*PROBLEM REQUIREMENTS*
Can you restate the lines of the entries below, word for word, from the first one through the line that includes "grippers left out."?

*MATERIAL PROVIDED*
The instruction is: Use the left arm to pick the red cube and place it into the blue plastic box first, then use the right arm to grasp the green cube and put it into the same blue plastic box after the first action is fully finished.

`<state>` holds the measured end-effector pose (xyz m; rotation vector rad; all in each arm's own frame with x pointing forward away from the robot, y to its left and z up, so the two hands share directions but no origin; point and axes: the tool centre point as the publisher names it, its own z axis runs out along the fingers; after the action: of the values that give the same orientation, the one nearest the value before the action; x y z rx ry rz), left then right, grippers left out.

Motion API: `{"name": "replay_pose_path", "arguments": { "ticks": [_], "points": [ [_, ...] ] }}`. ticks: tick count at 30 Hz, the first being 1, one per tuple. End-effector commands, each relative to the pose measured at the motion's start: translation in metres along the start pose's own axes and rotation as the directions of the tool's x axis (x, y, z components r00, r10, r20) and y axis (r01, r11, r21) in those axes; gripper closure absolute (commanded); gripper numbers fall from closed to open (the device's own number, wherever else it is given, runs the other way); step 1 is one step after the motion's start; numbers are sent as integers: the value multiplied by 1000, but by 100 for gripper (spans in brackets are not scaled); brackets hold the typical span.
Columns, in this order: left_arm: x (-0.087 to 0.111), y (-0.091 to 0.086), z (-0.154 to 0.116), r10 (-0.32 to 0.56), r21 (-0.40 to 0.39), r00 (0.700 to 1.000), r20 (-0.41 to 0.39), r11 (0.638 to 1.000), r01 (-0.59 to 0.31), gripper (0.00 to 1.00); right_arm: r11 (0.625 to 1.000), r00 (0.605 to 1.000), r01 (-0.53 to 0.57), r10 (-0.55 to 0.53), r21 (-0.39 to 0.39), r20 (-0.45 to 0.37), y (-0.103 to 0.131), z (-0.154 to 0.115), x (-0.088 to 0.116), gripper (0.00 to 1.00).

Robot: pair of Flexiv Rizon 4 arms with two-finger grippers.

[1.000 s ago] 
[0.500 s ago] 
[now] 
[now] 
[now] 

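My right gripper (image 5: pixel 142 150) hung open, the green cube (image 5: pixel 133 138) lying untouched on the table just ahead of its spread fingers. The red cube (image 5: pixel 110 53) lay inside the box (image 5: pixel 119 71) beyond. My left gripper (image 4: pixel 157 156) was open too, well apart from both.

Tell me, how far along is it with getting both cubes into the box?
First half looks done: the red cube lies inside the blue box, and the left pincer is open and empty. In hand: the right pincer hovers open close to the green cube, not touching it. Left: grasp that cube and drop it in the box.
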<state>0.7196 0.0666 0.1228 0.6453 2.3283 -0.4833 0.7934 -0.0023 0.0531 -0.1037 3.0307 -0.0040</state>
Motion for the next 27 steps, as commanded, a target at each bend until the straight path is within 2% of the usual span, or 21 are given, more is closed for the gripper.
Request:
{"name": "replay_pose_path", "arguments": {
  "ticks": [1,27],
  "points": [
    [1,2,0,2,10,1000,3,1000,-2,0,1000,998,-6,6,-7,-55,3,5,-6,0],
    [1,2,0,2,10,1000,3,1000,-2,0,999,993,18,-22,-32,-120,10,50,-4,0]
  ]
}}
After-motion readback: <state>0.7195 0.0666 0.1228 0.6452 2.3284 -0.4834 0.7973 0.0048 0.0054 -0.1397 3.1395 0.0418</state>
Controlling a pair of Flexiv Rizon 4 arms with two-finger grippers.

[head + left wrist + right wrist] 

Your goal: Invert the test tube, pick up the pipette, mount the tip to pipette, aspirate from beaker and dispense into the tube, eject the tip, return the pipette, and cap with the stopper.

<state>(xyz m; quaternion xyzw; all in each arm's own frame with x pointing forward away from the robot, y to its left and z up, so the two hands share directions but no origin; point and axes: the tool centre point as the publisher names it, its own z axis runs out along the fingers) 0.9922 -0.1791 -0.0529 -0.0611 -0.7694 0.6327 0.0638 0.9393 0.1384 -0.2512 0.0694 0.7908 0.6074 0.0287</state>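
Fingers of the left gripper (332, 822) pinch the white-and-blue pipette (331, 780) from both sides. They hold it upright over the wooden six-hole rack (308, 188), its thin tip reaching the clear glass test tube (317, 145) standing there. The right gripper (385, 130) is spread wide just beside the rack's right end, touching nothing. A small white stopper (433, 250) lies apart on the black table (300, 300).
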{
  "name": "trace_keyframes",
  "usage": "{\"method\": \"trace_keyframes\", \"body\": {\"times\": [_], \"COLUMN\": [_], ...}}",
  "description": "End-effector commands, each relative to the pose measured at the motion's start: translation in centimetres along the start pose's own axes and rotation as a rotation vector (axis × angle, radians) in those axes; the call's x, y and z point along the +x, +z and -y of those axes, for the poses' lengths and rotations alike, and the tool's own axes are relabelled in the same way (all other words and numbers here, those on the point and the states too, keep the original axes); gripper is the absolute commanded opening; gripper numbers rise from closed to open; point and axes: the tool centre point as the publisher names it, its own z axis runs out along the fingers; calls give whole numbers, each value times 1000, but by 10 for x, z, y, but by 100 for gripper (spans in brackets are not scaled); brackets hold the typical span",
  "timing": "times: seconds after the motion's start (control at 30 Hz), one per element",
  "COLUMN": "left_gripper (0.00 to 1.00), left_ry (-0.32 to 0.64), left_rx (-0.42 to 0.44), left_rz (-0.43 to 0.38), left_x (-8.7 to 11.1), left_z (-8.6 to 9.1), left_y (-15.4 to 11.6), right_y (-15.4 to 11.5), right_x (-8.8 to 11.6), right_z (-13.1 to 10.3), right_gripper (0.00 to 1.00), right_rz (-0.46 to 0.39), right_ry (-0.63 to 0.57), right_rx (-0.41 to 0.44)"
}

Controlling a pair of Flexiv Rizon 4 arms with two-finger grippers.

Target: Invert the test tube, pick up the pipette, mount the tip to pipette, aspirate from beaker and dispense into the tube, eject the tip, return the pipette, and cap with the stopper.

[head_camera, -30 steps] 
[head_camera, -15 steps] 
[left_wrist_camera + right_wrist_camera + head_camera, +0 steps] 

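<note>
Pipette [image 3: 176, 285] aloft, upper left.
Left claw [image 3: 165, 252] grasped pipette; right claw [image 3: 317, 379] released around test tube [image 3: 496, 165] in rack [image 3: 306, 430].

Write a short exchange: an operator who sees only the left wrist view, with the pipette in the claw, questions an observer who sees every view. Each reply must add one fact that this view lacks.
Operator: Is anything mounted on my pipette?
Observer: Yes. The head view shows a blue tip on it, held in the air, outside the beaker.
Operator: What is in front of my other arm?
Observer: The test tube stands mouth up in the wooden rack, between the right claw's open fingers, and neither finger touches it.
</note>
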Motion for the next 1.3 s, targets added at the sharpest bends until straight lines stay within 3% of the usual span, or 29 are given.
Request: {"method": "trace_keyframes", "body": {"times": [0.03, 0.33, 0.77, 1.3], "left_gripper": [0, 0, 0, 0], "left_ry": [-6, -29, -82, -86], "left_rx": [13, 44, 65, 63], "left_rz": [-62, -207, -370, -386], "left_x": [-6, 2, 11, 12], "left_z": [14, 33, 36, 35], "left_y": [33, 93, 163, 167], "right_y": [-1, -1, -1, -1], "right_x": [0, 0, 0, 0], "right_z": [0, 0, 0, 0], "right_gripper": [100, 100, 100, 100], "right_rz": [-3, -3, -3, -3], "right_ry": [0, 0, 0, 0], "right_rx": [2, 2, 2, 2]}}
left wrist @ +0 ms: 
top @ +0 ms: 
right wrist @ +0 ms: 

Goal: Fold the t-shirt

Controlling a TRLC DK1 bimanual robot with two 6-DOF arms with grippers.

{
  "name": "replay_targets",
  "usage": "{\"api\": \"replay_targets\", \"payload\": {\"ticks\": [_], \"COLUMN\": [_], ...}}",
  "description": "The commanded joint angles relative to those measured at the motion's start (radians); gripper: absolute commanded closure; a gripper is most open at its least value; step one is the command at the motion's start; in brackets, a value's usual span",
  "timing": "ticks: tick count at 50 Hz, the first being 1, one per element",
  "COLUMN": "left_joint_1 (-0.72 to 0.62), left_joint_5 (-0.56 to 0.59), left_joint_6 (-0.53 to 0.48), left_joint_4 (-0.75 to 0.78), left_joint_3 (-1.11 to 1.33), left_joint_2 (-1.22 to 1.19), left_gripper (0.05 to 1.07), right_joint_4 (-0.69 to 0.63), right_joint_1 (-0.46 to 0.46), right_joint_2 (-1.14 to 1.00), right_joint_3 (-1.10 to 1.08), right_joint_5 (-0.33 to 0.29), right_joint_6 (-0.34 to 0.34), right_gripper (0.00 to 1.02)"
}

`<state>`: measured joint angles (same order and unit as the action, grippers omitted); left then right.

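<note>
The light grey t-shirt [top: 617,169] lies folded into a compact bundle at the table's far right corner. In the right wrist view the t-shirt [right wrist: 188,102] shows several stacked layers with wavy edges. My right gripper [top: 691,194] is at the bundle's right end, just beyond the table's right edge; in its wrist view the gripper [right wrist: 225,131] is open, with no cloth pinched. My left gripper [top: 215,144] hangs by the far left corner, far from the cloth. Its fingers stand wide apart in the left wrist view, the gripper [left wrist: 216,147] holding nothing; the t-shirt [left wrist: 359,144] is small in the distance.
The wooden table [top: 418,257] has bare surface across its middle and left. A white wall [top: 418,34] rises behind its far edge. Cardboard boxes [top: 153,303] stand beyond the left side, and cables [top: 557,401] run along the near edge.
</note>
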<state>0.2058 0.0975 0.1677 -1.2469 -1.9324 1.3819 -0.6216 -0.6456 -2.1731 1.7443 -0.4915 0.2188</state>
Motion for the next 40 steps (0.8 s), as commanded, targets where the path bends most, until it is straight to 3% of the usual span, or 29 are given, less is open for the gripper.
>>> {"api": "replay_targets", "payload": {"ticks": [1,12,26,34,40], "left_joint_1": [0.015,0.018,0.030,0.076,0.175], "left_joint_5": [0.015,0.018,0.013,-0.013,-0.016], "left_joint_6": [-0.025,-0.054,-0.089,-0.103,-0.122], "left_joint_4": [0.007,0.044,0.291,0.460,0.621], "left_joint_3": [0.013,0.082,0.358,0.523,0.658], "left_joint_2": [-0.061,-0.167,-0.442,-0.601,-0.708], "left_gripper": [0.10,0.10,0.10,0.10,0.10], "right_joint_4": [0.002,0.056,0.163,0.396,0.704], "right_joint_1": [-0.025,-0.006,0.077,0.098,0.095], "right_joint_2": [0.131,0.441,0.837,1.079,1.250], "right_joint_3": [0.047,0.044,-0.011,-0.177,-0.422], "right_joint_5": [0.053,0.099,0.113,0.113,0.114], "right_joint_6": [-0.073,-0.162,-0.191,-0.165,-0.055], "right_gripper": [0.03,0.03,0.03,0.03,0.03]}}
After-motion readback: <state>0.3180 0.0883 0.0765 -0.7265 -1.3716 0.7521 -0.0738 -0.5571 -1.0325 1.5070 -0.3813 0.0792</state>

*OUTPUT*
The instruction is: Use the left arm to pick the red cube and place it into the blue plastic box first, then use the right arm to grasp the green cube and put it into the same blue plastic box after the first action is fully finished.

`<state>` holds the measured end-effector pose (xyz m; rotation vector rad; all in each arm's own frame with x pointing forward away from the robot, y to its left and z up, so the two hands share directions but no origin; point and axes: the tool centre point as the publisher names it, its own z axis runs out along the fingers; after the action: of the values that give the same orientation, the one nearest the value before the action; x y z rx ry rz), left then right, grippers left out.

Besides the given answer, there is nothing more to add.